Editor's Note: An earlier version of this article suggested that the mass timber building was approved by City Council last week, however, it has only been recommended for approval at this stage.

Toronto City Council considered and put their stamp of approval on a handful of development proposals last week, and among them was what is poised to be the tallest mass timber building not only in Canada, but in the world. Council considered the proposal and opted to defer it to a later date, however, it has been recommended for approval by Toronto and East York planning staff.

The proposal — which first hit the City’s desk in July 2022 — comes from Unix Housing Group and Icon Architects, and seeks to bring a 31-storey mixed-use building to 191, 193, 195, 197, and 199 College Street and 74 and 76 Henry Street. One of the more notable aspects of what’s been proposed is the sizeable affordable housing component: 490 rental units have been proposed in total, and 80% of those would be maintained as affordable housing for a period of 40 years.

These details are according to the most recent rendition of the proposal, which was filed at the end of February 2024. However, it was the 2022 version of the plans that dubbed the development “the tallest wood construction building in Canada,” as it would utilize Cross Laminated Timber in lieu of traditional concrete construction.

Although not explicitly stated in the planning documents, Unix’s development could also represent the tallest mass timber building in the world (although that title is certainly up for grabs) coming in six storeys taller than ‘Ascent’: a 25-storey apartment and retail tower in Milwaukee, Wisconsin designed by Korb + Associates Architects. Ascent was certified as the world's tallest timber building in August 2022.

Unix Housing Group/Icon Architects

Unix’s project aside, there were around a half dozen other tower proposals on Council’s docket last week that did nabbed zoning approvals, including a 76-storey building from KingSett Capital that was first proposed in October 2022. It will bring both residential and at-grade commercial uses at 639-653 Yonge Street and 12A Isabella Avenue. For its residential part, the AS+GG Architects-designed tower development will accommodate 789 new dwelling units, all of which would be condo in tenure.

As the building begins to take shape in the years to come, the two- to three-storey heritage base will be retained and restored in situ according to the respective planning report.

KingSett Capital/AS+GG Architects

Also approved (with amendments) was a 23-storey mixed-use tower from BAZIS and Rosario Varacalli, which dates back to July 2021. The tower is slated for 54-74 Dundas Street East and 98-100 Bond Street, just south of Toronto Metropolitan University’s main campus and just east of Yonge-Dundas (soon to be Sankofa) Square. Upon completion, the project will bring 336 new condo units to the downtown core. In addition, a retail component will be delivered at grade fronting Dundas East.
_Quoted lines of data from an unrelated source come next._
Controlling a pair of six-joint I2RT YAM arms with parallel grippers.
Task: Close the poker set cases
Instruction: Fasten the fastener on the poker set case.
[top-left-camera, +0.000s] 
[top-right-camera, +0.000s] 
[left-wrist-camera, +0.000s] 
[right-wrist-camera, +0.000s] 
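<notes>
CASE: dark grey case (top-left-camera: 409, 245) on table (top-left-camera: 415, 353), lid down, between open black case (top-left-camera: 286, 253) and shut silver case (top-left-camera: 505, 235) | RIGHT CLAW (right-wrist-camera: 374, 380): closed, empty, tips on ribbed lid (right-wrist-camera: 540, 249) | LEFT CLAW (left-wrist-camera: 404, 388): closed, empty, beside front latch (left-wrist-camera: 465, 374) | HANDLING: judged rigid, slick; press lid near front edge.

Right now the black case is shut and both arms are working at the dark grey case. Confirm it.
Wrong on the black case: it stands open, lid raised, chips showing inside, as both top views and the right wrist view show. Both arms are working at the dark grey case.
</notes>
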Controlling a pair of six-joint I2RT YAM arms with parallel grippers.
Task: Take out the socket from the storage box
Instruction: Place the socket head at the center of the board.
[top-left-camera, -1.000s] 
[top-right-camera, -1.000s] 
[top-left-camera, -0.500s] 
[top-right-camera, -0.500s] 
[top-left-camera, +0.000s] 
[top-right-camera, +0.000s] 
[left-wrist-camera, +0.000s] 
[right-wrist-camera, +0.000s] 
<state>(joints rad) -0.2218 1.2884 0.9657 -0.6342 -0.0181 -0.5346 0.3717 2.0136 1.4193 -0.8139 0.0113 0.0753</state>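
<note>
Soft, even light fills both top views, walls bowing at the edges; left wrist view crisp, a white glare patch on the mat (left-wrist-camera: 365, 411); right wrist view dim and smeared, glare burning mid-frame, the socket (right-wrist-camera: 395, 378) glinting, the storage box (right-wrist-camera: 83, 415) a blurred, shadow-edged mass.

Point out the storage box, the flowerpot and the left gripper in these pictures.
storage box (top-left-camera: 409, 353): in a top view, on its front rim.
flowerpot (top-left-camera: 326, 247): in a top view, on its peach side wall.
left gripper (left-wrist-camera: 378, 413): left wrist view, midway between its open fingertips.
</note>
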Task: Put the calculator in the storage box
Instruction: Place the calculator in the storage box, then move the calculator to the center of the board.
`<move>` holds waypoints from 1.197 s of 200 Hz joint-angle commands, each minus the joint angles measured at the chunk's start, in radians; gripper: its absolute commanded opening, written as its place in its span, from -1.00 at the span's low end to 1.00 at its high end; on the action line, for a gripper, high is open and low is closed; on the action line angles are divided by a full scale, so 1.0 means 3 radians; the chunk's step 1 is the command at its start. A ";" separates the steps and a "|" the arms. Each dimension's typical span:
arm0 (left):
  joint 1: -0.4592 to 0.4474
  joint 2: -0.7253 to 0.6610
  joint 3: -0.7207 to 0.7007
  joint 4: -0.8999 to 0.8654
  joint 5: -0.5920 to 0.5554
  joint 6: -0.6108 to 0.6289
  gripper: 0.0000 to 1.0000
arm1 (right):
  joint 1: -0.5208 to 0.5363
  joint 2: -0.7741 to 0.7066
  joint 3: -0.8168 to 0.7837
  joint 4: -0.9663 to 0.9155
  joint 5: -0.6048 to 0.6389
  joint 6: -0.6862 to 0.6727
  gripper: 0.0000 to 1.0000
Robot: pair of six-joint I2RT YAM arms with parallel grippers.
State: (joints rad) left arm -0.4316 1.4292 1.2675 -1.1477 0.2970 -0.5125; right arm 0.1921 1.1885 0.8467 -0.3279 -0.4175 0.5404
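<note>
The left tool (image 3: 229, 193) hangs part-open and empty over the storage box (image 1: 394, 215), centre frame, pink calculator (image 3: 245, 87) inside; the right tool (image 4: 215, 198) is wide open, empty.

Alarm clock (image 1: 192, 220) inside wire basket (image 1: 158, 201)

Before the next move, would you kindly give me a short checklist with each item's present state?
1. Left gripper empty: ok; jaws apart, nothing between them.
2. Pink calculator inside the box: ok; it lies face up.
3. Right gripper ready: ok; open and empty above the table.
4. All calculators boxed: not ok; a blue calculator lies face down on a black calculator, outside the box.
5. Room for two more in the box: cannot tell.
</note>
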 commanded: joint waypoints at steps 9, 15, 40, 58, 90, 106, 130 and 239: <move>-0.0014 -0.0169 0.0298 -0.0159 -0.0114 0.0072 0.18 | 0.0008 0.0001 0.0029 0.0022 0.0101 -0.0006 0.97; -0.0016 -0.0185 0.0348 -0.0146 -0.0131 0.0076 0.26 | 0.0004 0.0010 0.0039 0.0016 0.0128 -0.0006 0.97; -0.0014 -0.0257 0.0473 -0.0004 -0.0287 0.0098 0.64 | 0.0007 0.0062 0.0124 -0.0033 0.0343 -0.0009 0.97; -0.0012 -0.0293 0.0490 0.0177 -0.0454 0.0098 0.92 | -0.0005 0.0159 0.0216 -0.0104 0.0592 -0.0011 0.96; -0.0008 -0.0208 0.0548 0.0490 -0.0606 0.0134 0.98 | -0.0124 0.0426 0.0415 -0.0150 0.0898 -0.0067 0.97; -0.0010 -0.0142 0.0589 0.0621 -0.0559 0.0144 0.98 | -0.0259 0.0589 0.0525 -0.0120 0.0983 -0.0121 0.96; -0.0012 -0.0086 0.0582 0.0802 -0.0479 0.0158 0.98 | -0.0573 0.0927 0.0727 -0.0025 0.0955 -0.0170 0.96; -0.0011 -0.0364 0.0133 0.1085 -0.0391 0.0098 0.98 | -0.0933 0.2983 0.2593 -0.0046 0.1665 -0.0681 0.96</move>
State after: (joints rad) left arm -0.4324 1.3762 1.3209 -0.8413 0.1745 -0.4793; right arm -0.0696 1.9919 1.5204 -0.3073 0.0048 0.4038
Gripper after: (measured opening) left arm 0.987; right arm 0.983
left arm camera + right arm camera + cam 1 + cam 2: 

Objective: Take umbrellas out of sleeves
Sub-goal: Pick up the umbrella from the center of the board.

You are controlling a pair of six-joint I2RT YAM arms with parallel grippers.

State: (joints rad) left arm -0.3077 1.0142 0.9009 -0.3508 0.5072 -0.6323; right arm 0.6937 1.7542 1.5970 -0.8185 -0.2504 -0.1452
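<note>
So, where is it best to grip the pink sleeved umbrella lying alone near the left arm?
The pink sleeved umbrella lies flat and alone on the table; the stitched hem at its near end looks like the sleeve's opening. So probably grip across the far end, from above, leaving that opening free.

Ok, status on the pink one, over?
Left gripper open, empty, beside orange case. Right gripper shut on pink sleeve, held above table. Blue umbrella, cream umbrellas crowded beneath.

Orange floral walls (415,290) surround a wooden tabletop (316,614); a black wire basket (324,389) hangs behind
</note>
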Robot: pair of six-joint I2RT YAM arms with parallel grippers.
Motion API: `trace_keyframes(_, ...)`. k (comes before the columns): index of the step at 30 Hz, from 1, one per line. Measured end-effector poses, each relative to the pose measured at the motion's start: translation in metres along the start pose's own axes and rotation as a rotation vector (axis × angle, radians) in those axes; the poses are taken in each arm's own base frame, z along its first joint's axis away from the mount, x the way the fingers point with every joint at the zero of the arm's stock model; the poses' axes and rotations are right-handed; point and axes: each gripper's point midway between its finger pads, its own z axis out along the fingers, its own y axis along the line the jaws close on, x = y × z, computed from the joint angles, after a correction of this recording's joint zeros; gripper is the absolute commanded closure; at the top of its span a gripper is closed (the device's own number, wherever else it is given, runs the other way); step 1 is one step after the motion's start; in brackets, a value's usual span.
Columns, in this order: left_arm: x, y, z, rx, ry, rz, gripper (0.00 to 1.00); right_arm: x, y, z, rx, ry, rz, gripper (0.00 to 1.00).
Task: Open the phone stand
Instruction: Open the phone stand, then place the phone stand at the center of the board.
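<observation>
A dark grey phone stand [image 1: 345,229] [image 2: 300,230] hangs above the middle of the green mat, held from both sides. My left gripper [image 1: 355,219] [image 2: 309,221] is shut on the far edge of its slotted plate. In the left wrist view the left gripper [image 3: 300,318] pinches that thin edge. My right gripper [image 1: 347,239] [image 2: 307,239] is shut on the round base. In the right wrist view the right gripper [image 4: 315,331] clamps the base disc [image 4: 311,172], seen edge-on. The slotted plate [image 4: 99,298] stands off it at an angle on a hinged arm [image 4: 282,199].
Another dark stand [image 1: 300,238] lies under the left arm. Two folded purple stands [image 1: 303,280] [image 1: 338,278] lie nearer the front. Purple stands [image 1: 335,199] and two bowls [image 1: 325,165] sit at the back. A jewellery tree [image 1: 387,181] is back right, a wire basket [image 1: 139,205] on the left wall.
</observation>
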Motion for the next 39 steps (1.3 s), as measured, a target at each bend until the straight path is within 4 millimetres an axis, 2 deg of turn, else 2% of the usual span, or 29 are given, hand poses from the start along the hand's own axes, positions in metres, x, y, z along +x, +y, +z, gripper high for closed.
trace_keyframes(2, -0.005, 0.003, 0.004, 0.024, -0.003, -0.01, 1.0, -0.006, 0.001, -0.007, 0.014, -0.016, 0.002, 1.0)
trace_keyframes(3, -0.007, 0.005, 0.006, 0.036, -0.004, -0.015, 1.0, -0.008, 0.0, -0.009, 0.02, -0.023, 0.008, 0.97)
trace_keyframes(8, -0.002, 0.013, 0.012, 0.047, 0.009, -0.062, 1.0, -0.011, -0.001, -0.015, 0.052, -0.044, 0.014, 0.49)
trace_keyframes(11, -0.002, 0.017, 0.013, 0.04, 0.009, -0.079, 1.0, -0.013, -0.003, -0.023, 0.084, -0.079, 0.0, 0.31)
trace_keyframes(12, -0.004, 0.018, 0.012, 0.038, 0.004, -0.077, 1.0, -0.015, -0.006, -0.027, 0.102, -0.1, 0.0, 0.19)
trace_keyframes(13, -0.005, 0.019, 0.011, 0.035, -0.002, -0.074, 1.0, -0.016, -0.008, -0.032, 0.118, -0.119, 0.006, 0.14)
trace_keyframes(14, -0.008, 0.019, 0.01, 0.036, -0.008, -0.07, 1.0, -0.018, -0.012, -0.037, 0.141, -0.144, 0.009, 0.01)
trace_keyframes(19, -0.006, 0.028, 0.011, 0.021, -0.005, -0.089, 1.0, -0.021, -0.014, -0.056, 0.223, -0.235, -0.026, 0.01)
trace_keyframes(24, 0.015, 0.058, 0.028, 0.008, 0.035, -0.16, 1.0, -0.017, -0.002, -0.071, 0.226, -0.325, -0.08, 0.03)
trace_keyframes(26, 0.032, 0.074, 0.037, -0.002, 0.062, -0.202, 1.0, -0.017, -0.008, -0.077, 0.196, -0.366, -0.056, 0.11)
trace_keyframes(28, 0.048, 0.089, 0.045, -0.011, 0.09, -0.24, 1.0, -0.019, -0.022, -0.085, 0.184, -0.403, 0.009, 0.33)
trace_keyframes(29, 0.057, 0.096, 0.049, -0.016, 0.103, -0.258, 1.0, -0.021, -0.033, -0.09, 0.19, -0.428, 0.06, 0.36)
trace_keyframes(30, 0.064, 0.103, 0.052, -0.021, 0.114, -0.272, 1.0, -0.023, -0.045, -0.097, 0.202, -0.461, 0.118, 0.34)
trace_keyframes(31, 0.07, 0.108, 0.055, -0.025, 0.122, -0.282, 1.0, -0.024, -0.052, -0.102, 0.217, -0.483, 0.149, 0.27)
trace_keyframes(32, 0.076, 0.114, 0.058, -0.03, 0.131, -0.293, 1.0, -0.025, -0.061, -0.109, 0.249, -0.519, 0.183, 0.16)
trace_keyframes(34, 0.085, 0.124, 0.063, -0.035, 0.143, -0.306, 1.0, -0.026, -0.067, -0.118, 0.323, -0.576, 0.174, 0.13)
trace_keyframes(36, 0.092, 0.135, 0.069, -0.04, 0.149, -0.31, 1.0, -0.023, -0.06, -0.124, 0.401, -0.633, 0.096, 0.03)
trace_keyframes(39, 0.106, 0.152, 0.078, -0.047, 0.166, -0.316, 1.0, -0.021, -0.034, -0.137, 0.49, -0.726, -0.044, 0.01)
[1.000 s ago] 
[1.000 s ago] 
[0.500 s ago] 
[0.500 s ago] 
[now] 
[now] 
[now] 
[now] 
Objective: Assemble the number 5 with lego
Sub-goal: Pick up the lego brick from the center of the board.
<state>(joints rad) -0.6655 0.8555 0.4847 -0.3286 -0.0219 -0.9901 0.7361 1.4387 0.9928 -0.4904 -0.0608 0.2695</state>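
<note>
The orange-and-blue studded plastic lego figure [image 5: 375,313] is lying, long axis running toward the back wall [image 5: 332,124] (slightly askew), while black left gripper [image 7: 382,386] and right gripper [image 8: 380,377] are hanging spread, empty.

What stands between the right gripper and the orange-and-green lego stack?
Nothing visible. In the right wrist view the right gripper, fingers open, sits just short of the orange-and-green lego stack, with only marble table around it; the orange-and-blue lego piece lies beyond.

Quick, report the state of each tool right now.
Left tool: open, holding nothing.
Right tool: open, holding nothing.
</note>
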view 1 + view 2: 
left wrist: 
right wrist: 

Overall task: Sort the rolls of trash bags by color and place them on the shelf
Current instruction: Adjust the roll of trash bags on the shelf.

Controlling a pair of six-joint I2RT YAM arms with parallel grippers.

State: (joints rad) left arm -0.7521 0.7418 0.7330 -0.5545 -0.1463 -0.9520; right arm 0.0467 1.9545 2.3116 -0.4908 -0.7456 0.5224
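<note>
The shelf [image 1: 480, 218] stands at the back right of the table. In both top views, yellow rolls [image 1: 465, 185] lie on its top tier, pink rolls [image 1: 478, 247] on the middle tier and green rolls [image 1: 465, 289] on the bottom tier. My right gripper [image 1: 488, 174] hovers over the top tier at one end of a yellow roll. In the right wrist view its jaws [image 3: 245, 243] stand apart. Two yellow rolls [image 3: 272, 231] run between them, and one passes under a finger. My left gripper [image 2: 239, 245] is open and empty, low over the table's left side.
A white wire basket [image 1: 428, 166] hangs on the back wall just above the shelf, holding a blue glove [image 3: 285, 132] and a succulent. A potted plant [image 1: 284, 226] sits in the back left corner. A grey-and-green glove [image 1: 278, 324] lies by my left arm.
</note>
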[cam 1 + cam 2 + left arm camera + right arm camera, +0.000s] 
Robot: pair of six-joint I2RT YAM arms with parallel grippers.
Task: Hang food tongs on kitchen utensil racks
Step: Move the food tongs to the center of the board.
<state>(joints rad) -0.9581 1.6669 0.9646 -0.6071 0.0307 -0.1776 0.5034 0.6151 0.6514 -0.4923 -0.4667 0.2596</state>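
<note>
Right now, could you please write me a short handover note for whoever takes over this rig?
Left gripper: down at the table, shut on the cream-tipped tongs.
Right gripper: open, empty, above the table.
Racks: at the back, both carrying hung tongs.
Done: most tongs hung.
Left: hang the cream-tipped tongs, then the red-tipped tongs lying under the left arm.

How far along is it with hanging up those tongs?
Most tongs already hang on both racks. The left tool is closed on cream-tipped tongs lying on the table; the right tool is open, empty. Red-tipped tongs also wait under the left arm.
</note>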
In order to move forward with the development, Council is requiring the implementation of “an acceptable Tenant Relocation and Assistance Plan to the satisfaction of the Chief Planner and Executive Director, City Planning Division, for eligible tenants of the existing four rental dwelling units proposed to be demolished.”

Since BAZIS’s plans was first filed in 2021, both the storey- and unit-count have been adjusted, it’s worth noting. More specifically, the first rendition of the proposal asked for 30 storeys and 287 residential units.

BAZIS/R. Varacalli Architect

In addition to these single-tower developments, Council gave the green-light for a two-tower project from Davpart, which is set to rise at 1910, 1920, and 1944 Yonge Street. The proposal was first filed with the City in November 2021, and currently lays out plans to bring a pair of 48- and 53-storey towers with a shared podium to the site.

Davpart’s development — which is being designed by Graziani + Corazza Architects — promises to pack a pretty hefty residential punch, with 1,041 units planned. That figure includes 102 rental units and 939 condo units.

Davpart/Graziani + Corazza Architects

Although you could argue that 12 storeys isn’t a ‘tower,’ per se, a Council-approved rental complex from Almega Co. is certainly worth a mention, touting a unique design that deviates from the boxy buildings Toronto is typically associated with. The “architecturally distinctive” building is slated for 824 Sheppard Avenue West and 177, 179 and 181 Cocksfield Avenue, just east of the Sheppard West subway station.

This particular proposal dates back to November 2020, at which time, 14 storeys and 270 rental units were proposed. Almega’s plans for the building have shifted over the past four years, with the most recent iteration of the proposal seeking 12 storeys and 328 units, including 15 affordable rental units and 313 condo units. A retail component has been proposed at grade with Sheppard West frontage.